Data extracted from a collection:
• • • • •

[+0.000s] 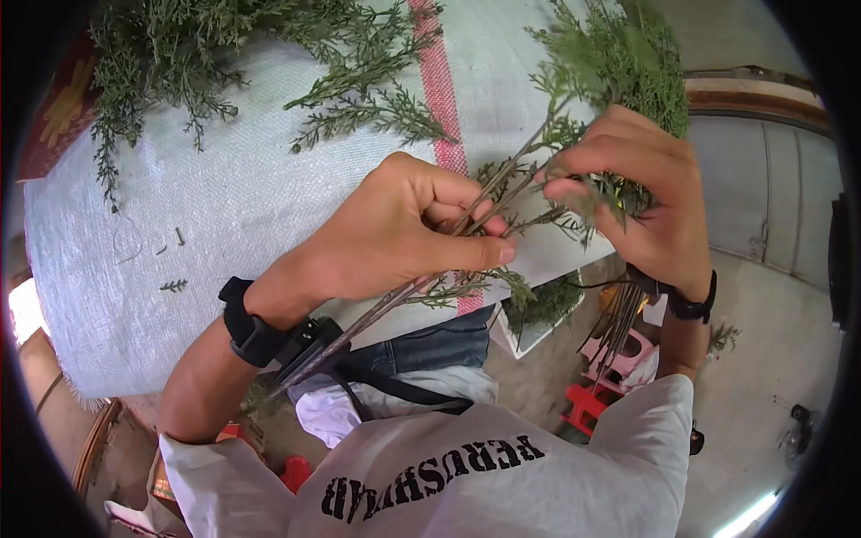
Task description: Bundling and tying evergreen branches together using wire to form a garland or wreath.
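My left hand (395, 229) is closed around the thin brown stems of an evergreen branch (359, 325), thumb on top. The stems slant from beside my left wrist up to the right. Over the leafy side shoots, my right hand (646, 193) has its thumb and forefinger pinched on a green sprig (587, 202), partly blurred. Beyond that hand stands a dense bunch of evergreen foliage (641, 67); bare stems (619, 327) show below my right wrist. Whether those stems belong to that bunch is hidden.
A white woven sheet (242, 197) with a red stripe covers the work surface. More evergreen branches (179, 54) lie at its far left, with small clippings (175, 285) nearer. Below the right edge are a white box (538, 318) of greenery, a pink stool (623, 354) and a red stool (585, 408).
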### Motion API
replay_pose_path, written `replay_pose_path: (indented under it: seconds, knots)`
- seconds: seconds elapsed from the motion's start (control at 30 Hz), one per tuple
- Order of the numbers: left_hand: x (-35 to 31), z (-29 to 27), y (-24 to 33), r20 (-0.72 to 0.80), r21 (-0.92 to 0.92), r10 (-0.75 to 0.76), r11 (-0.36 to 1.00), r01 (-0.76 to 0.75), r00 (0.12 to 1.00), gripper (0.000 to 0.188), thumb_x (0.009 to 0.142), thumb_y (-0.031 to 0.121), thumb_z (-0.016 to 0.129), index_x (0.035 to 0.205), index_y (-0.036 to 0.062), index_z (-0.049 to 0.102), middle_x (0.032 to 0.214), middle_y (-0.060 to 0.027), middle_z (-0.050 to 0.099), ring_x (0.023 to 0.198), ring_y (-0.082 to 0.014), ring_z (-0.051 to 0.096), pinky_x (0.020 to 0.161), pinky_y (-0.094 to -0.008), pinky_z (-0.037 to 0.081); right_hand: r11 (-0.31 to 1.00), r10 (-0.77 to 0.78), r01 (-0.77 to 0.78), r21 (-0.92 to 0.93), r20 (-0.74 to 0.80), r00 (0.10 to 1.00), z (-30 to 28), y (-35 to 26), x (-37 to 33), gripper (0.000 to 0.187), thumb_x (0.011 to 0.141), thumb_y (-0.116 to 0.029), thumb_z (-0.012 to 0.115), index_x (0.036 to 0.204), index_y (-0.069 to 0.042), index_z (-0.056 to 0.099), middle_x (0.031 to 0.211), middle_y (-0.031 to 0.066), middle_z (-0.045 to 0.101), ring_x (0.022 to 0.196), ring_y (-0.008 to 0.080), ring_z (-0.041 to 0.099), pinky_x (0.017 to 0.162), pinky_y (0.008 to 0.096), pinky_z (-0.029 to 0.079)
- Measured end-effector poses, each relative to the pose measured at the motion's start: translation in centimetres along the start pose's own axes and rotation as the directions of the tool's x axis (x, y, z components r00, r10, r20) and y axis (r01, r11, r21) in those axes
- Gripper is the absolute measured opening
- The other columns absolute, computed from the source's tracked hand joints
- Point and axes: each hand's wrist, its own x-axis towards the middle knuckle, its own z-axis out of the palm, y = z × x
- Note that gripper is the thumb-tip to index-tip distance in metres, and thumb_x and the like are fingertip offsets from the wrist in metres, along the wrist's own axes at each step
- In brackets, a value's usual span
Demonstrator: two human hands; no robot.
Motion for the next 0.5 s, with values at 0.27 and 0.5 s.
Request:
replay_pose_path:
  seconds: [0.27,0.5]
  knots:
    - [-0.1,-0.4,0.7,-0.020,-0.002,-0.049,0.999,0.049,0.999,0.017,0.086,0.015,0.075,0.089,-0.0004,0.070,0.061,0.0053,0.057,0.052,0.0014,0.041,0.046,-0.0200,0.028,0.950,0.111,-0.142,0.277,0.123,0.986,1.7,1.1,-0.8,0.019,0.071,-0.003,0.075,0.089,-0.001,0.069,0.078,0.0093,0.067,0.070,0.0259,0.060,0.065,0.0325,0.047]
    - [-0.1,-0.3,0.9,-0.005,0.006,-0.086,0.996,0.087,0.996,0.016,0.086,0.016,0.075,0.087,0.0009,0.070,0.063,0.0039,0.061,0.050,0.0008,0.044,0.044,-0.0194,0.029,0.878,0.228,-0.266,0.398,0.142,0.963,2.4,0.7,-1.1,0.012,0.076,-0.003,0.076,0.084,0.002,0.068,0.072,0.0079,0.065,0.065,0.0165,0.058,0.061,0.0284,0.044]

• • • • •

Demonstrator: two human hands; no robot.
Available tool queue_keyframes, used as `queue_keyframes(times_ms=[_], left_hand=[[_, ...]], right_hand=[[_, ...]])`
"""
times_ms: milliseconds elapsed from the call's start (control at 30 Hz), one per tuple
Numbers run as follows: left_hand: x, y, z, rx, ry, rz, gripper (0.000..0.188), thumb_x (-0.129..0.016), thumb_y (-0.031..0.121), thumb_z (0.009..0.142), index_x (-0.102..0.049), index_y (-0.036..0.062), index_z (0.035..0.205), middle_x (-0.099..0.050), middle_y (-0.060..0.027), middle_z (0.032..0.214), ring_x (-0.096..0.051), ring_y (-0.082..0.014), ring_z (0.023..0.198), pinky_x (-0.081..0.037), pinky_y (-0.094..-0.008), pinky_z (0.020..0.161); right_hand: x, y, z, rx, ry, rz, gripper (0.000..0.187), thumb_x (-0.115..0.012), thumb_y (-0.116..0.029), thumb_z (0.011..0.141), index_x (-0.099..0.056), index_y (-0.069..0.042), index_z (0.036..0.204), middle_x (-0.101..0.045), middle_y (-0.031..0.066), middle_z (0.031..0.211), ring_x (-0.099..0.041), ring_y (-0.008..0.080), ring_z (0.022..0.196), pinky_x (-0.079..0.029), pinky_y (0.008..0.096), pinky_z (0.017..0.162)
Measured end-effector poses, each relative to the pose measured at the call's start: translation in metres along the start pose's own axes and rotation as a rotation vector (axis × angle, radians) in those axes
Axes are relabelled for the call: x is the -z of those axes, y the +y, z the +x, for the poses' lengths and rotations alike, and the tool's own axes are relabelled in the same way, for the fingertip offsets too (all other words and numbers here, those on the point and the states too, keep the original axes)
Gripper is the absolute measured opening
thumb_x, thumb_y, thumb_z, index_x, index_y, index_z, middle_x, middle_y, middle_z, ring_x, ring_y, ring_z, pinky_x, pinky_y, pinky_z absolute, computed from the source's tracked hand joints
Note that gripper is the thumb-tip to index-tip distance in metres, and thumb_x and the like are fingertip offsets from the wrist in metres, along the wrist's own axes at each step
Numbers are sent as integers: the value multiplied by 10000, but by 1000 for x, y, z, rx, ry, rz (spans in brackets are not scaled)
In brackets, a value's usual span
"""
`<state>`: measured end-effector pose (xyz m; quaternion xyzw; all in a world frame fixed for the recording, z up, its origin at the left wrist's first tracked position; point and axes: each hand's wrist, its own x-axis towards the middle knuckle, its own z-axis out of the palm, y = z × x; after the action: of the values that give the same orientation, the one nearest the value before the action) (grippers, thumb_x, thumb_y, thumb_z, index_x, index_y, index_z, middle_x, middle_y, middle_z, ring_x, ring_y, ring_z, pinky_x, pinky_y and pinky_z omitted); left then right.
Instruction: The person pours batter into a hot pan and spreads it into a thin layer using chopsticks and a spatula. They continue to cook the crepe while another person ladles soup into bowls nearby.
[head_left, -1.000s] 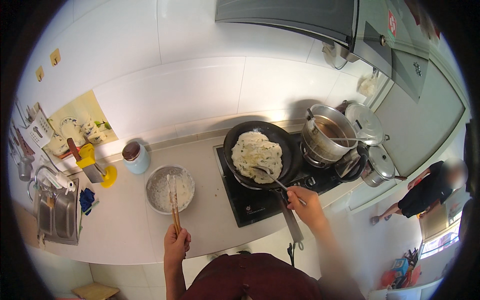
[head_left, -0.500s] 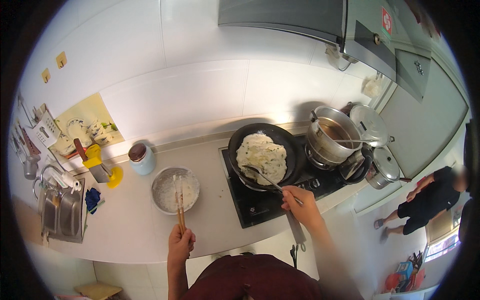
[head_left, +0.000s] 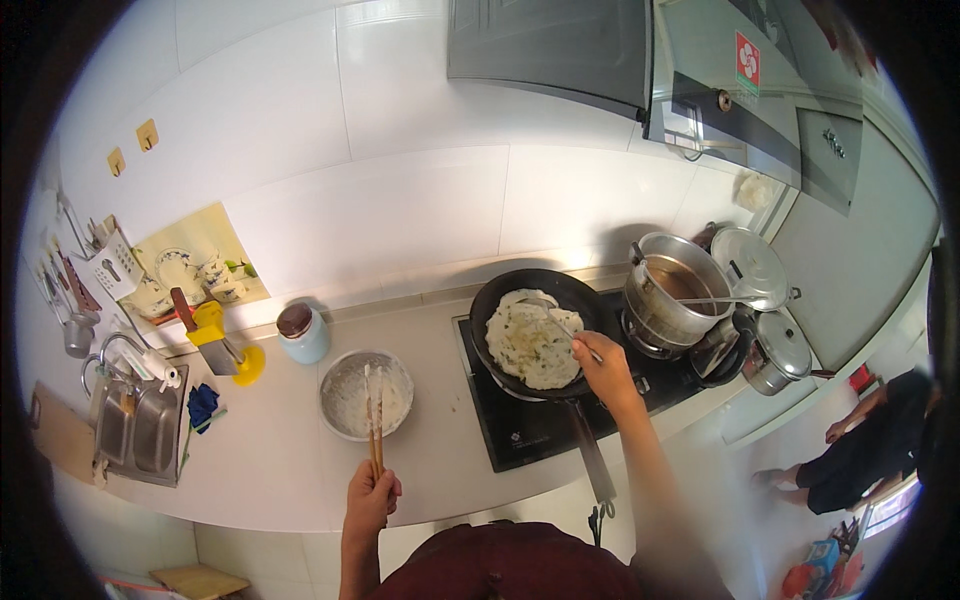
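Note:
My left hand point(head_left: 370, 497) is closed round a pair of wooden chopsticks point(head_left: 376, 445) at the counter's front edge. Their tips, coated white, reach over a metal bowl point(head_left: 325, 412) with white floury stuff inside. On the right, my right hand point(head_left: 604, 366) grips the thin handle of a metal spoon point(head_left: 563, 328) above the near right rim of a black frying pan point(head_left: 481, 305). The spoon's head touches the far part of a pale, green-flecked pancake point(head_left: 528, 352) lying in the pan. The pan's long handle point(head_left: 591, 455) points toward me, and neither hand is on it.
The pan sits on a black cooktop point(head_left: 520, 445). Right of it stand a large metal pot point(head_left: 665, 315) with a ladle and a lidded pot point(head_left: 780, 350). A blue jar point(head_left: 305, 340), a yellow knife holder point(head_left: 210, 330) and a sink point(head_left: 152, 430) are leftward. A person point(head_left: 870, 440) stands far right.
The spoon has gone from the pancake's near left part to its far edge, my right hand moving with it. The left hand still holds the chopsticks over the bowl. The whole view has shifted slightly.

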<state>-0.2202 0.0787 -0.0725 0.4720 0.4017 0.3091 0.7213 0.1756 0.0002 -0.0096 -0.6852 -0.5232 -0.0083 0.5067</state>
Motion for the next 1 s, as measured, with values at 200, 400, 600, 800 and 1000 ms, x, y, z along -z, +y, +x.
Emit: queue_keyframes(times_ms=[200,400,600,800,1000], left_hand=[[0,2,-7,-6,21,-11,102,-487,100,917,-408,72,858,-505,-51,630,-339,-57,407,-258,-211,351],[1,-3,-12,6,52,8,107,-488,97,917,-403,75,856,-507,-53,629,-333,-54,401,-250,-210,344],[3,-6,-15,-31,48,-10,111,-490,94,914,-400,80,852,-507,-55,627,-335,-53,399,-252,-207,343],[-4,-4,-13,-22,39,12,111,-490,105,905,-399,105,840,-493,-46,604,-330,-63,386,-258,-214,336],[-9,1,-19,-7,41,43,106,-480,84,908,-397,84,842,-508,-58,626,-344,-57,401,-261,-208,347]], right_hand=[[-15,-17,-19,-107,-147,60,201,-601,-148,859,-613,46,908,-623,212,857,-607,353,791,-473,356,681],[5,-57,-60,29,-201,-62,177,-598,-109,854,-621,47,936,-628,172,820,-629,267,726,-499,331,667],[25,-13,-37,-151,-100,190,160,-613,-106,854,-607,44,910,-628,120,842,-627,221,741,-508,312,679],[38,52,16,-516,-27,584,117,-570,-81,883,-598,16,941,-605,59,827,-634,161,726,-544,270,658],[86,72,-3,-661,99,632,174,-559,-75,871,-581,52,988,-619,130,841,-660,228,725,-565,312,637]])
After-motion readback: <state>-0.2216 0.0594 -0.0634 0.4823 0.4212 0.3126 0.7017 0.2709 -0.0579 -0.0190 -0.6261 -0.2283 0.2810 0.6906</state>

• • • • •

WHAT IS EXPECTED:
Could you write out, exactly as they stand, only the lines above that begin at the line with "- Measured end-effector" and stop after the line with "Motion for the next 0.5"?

RESULT FOR THIS EXERCISE:
- Measured end-effector poses, each relative to the pose measured at the motion's start: translation in centimetres along the start pose's own axes and rotation as the directions of the tool's x axis (x, y, z components r00, r10, r20) and y axis (r01, r11, r21) in those axes
- Gripper is the absolute measured opening
- The other columns absolute, computed from the source's tracked hand joints
- Point and axes: each hand's wrist, its own x-axis towards the middle knuckle, its own z-axis out of the palm, y = z × x
- Note that gripper is the thumb-tip to index-tip distance in metres, and thumb_x and the like are fingertip offsets from the wrist in metres, along the wrist's own axes at each step
- In brackets, a value's usual span
Demonstrator: two human hands; no robot.
Motion for the next 0.5 s, with values at 0.27 and 0.5 s.

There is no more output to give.